Li, Shuoyu; Liu, Yuyi; Guo, Peisheng; Wang, Chengxin

Fast and Universal Approach to Encapsulating Transition Bimetal Oxide Nanoparticles in Amorphous Carbon Nanotubes under an Atmospheric Environment Based on the Marangoni Effect

2017

Li, Shuoyu | Liu, Yuyi | Guo, Peisheng | Wang, Chengxin

Transition metal oxide nanoparticles capsuled in amorphous carbon nanotubes (ACNTs) are attractive anode materials of lithium-ion batteries (LIBs). Here, we first designed a fast and universal method with a hydromechanics conception which is called Marangoni flow to fabricate transition bimetal oxides (TBOs) in the ACNT composite with a better electrochemistry performance. Marangoni flows can produce a liquid column with several centimeters of height in a tube with one side immersed in the liquid. The key point to induce a Marangoni flow is to make a gradient of the surface tension between the surface and the inside of the solution. With our research, we control the gradient of the surface tension by controlling the viscosity of a solution. To show how our method could be generally used, we synthesize two anode materials such as (a) CoFe₂O₄@ACNTs, and (b) NiFe₂O₄@ACNTs.
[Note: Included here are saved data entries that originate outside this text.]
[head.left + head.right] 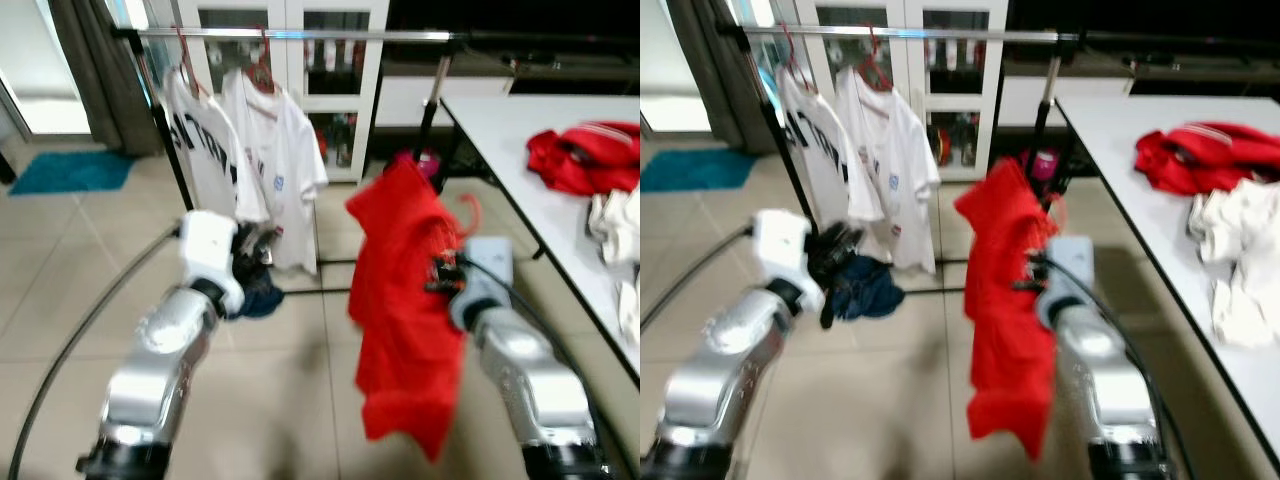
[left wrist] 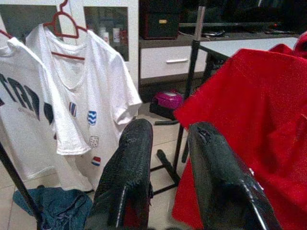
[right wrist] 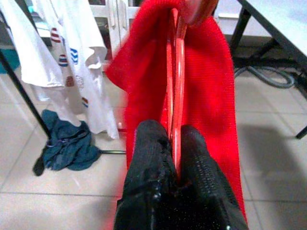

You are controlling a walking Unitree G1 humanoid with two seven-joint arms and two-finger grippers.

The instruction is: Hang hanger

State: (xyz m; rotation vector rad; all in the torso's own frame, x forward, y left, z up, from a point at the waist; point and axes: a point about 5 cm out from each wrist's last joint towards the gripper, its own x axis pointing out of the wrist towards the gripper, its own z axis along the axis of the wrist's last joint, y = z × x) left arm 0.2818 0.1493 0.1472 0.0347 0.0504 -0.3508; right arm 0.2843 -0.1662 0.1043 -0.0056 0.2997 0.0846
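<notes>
While short of rail (image 1: pixel 300 35) | right gripper (image 3: pixel 175 143) clamped on red hanger (image 3: pixel 173 86), red shirt (image 1: pixel 405 300) draped | left gripper (image 2: pixel 165 158) fingers apart, nothing held

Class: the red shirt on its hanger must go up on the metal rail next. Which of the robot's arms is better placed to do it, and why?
The right. The right gripper is already shut on the red plastic hanger carrying the red shirt, below the silver metal rail. The left gripper is open, holding nothing.
</notes>
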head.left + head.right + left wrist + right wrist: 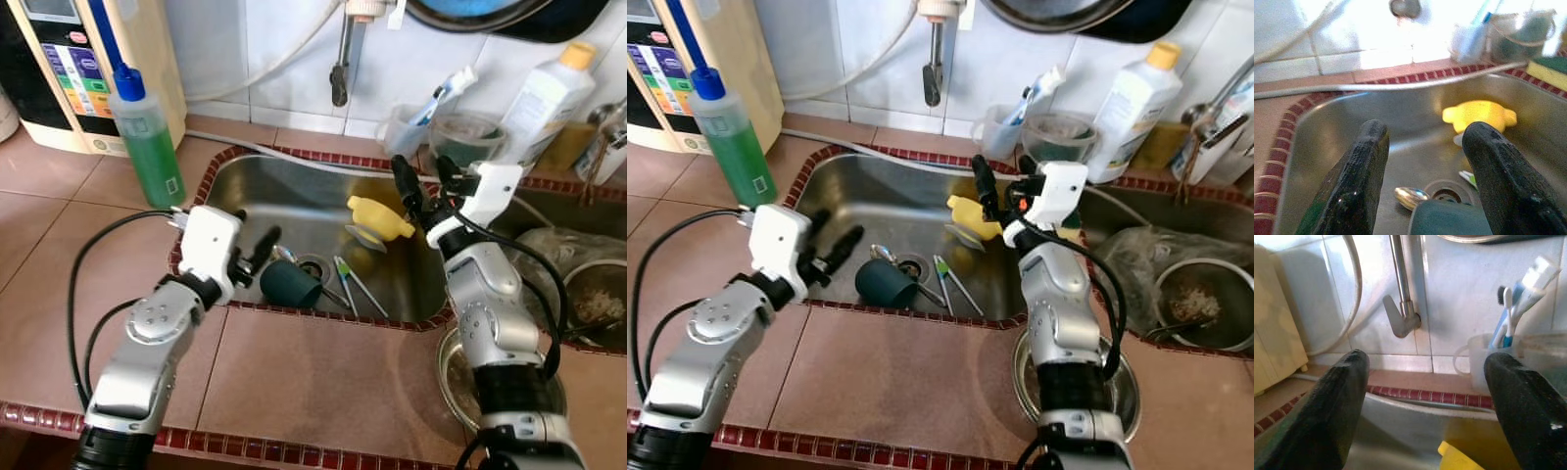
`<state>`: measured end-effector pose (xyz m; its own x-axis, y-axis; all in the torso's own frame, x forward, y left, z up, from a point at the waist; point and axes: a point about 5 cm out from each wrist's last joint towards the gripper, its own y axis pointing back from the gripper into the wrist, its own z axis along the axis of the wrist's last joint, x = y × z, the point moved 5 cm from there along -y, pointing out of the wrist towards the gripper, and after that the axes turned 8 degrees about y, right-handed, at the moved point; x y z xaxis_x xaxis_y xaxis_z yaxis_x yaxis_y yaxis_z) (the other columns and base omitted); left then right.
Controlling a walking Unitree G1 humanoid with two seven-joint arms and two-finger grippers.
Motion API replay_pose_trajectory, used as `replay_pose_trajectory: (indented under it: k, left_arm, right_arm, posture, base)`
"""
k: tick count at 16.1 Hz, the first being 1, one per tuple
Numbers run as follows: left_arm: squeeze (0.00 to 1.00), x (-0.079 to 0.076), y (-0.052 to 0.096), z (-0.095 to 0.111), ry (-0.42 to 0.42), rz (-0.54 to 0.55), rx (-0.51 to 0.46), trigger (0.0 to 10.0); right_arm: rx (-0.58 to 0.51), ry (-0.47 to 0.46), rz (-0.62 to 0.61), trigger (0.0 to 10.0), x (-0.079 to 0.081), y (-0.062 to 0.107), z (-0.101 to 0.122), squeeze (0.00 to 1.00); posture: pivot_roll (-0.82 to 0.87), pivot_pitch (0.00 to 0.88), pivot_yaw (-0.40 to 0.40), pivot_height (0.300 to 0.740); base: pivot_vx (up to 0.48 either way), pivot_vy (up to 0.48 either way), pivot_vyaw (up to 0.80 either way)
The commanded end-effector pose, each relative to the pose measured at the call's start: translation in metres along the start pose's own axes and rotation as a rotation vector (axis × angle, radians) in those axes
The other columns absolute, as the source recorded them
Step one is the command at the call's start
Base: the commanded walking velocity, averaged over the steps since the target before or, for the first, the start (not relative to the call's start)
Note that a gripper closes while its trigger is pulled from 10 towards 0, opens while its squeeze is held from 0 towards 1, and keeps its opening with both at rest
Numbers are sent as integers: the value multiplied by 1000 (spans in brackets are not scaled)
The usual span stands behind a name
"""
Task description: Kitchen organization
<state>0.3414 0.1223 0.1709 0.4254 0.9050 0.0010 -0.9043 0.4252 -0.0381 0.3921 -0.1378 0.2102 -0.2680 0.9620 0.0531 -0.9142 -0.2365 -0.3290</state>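
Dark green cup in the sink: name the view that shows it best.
The left eye view: the dark green cup lies on its side by the drain, whole. The right eye view shows it equally well from a slight offset. The left wrist view catches just its edge between the left claw's fingers.

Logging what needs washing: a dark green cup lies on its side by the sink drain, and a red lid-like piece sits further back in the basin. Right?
Not quite. The cup does lie on its side by the drain, but the piece further back is yellow, not red, as the left eye view shows.
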Motion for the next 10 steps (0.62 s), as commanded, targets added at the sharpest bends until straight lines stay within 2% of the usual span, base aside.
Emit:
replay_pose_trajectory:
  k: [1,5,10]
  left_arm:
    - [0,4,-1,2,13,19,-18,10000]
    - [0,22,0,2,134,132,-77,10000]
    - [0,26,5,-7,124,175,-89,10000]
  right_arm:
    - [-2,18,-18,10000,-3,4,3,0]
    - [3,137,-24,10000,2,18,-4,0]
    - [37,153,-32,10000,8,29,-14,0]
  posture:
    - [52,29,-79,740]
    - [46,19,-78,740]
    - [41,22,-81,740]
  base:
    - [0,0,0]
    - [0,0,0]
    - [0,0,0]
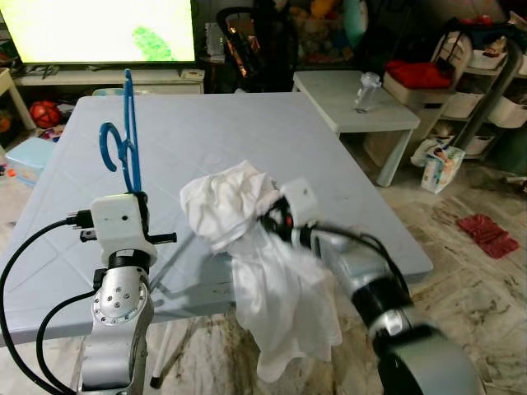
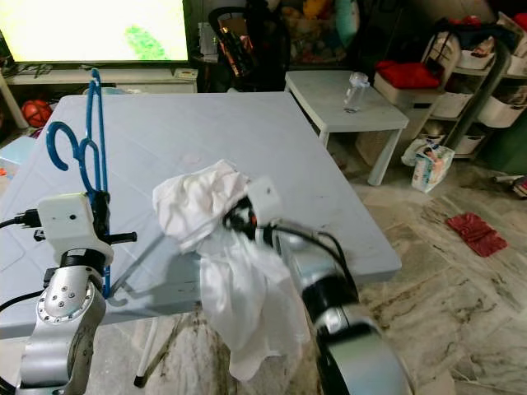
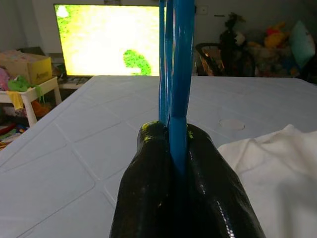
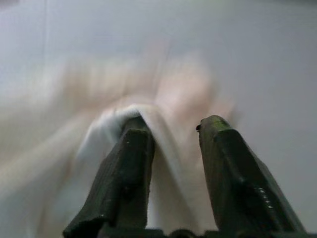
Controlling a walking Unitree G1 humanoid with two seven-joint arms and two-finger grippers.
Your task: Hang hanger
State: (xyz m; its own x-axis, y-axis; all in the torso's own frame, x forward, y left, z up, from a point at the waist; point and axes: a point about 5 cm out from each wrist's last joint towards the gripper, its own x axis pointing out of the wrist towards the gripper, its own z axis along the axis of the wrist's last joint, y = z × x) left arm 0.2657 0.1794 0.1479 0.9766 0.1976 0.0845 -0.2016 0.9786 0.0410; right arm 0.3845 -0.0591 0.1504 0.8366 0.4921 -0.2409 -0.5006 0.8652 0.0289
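Blue hanger, one; white garment, one

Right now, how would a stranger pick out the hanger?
Look at the big pale blue table. At its near left edge the left hand holds a thin hanger upright. It is the bright blue thing there, beside the white cloth.

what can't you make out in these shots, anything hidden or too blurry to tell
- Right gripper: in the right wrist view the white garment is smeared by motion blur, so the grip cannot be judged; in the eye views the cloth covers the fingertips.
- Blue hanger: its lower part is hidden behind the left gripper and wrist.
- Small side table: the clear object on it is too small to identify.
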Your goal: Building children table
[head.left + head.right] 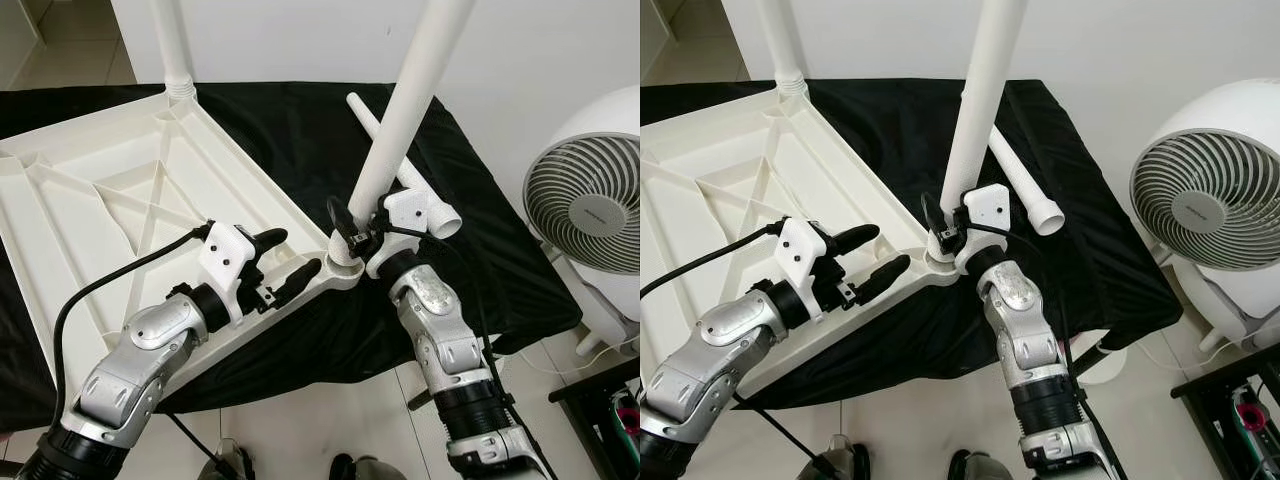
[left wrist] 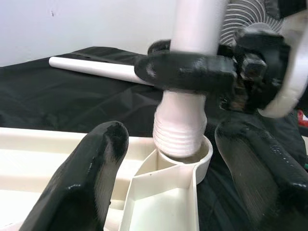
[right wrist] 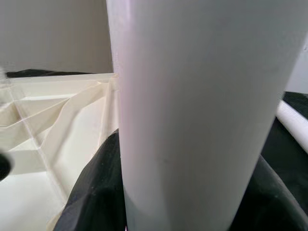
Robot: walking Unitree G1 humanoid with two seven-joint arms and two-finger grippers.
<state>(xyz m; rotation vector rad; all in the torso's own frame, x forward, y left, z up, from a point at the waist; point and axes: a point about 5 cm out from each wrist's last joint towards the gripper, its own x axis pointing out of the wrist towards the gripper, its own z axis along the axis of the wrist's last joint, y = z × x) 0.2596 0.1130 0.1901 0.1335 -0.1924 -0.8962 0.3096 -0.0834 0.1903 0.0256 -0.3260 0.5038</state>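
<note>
The white table top [image 1: 100, 190] lies upside down on a black cloth. A white leg [image 1: 400, 130] stands tilted in the near right corner socket [image 2: 185, 159], its threaded end [image 2: 180, 127] partly above the rim. My right gripper [image 1: 352, 232] is shut on this leg just above the socket; its fingers [image 2: 192, 70] wrap the tube. My left gripper [image 1: 290, 258] is open beside that corner, over the table's near edge, and holds nothing. Another leg [image 1: 172, 45] stands in the far corner. A loose leg [image 1: 1025, 185] lies on the cloth behind the held one.
A white fan [image 1: 585, 205] stands on the floor at the right, close to the cloth's edge [image 1: 540, 300]. A dark rack [image 1: 610, 400] sits at the lower right. A black cable [image 1: 110, 280] runs over the table top to my left wrist.
</note>
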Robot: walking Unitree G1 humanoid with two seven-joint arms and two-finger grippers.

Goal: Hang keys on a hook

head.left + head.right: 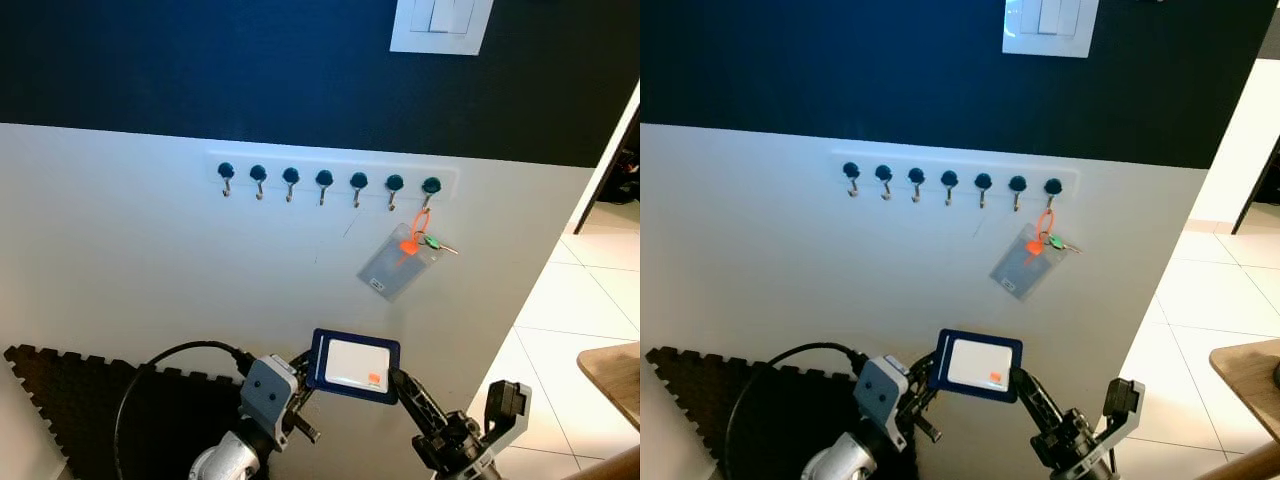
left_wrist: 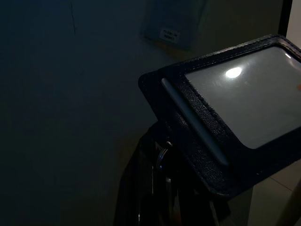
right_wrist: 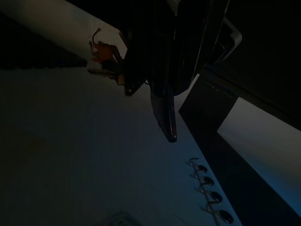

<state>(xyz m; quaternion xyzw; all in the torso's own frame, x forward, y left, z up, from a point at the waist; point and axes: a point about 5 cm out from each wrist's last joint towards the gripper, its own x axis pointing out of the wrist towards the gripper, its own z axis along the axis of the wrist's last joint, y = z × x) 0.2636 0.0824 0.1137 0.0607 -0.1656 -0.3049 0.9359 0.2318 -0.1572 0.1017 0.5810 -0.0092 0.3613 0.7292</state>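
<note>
1. left eye view: low in front, the left gripper [image 1: 300, 385] and the right gripper [image 1: 400, 385] both meet a dark blue card holder [image 1: 354, 365] with a white card inside, held up before the wall [image 1: 130, 260]. the left fingers reach its left edge and the right fingers its right edge; how tightly either pair closes, i cannot tell. above, a white rail of seven hooks [image 1: 330, 182] runs along the wall. the keys [image 1: 432, 243], on an orange tag with a clear badge sleeve [image 1: 395, 262], hang from the rightmost hook. a light switch [image 1: 441, 24] sits on the dark upper wall, a black foam mat [image 1: 70, 395] lies on the floor at the left, and a wooden table [image 1: 612, 375] corner shows at the right.
2. right eye view: same scene.
3. left wrist view: very dark; the card holder's stitched edge and shiny window sit close ahead.
4. right wrist view: dark; the holder is seen edge-on, with the hooks beyond.
</note>
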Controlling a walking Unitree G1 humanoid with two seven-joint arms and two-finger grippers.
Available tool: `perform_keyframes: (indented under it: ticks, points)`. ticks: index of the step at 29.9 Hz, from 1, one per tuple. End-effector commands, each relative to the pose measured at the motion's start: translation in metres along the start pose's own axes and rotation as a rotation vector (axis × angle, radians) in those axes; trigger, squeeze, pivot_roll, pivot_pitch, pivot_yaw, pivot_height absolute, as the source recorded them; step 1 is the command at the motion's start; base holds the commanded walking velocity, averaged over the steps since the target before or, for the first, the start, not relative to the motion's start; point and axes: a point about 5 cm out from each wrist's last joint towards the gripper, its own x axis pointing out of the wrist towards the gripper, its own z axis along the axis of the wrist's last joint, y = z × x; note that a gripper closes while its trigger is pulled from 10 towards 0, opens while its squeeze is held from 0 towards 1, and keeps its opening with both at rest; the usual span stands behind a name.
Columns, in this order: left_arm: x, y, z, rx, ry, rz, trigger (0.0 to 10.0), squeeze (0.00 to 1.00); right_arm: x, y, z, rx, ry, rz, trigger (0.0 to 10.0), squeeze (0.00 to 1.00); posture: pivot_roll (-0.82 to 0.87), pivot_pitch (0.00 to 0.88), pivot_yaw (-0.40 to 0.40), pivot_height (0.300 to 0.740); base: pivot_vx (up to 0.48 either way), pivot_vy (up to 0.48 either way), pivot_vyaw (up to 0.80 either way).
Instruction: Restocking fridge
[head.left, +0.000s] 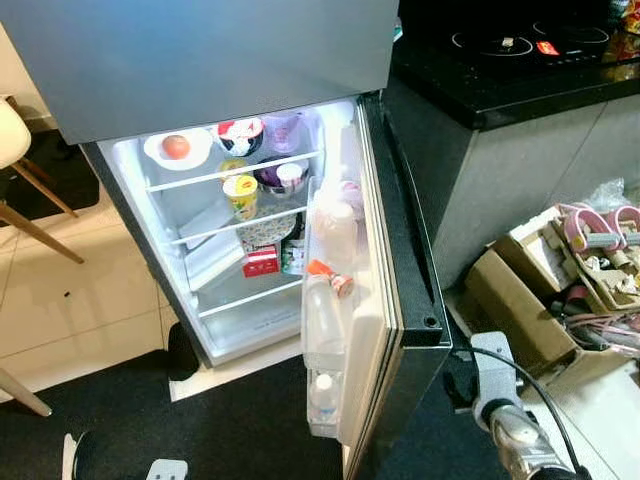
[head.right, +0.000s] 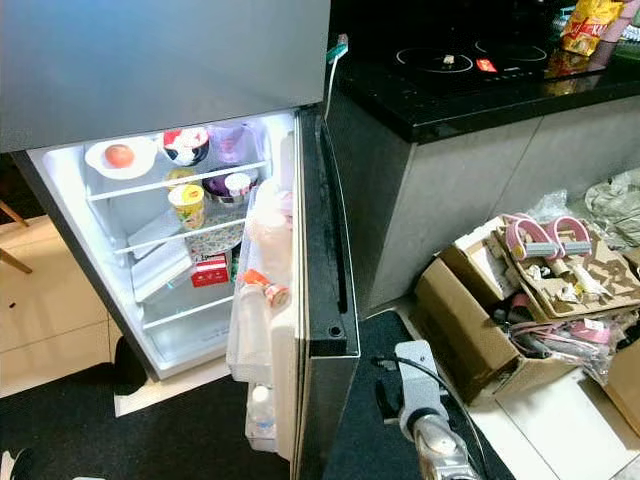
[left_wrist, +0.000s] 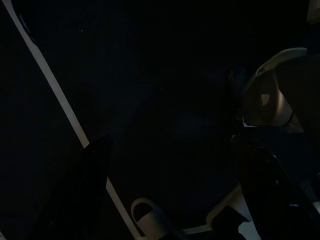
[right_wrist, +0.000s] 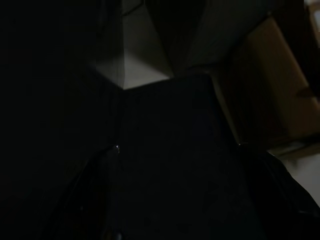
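A kitchen floor of pale tile and a dark mat (head.left: 240, 420) lies before a grey fridge (head.left: 200, 60) beside a black hob counter (head.left: 520, 70). Inside the lit lower compartment, a plate with an orange fruit (head.left: 176, 147) and yoghurt cups (head.left: 240, 190) sit on the shelves, well ahead of and to the left of the right arm (head.left: 505, 410). The fridge door (head.left: 395, 290) stands wide open, its long edge running toward the robot, with bottles (head.left: 325, 320) in its racks just left of that arm. Cardboard boxes (head.left: 540, 290) of clutter lie to its right. Both wrist views are dark, so I cannot tell whether either gripper is released or clenched. The right arm looks nearer the door.
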Motion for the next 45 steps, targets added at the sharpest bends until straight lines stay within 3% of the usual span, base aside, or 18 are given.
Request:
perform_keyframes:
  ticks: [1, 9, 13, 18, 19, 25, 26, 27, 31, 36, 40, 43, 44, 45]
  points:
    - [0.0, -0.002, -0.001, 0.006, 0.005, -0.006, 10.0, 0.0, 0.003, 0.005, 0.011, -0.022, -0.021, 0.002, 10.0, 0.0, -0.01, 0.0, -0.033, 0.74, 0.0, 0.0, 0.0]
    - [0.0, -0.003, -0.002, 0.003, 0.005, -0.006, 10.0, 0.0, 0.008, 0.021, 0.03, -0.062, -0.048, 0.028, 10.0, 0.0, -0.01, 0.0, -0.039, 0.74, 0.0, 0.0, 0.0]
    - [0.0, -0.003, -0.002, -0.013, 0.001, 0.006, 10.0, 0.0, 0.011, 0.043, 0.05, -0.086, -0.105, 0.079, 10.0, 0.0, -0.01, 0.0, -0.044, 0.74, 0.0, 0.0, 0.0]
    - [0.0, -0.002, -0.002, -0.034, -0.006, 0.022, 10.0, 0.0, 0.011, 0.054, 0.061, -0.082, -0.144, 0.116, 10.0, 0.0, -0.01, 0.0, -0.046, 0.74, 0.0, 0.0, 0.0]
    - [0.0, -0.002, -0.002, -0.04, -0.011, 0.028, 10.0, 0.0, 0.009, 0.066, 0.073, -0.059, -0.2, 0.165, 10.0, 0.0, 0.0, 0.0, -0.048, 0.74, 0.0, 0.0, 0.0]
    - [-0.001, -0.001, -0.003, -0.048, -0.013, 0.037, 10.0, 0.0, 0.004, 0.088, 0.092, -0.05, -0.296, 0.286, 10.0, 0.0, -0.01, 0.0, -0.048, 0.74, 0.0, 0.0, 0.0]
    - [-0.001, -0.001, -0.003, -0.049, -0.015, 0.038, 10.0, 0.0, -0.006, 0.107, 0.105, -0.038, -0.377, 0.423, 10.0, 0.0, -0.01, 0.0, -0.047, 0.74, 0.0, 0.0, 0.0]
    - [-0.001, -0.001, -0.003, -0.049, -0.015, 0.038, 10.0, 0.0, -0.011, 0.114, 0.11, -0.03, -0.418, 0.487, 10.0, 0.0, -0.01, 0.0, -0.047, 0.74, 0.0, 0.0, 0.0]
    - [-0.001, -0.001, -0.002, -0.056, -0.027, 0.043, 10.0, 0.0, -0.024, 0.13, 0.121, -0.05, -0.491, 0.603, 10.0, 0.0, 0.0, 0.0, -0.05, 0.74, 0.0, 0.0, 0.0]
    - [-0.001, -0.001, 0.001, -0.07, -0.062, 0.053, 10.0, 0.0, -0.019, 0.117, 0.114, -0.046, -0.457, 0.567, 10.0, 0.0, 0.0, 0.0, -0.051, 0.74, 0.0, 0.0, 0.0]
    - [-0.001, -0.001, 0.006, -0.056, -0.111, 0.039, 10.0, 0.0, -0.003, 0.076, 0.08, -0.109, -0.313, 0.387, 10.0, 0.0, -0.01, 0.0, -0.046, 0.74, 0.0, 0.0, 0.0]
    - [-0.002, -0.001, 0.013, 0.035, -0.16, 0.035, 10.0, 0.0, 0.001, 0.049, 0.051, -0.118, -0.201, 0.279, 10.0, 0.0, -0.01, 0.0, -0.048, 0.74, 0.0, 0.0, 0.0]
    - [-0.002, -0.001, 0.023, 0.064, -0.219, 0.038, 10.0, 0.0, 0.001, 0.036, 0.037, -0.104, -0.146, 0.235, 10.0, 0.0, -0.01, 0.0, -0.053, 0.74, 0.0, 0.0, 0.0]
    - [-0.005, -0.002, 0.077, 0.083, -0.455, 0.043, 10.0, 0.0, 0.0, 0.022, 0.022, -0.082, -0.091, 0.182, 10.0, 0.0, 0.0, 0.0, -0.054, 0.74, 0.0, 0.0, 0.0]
All of these have a similar morphology which is ∼20 μm length with a diameter of 80–100 nm for the ACNTs, and the particles (inside the ACNTs) are smaller than 5 nm. In particular, there are amorphous carbons between the nanoparticles. All of the composite materials showed an outstanding electrochemistry performance which includes a high capacity and cycling stability so that after 600 cycles the capacity changed by less than 3%.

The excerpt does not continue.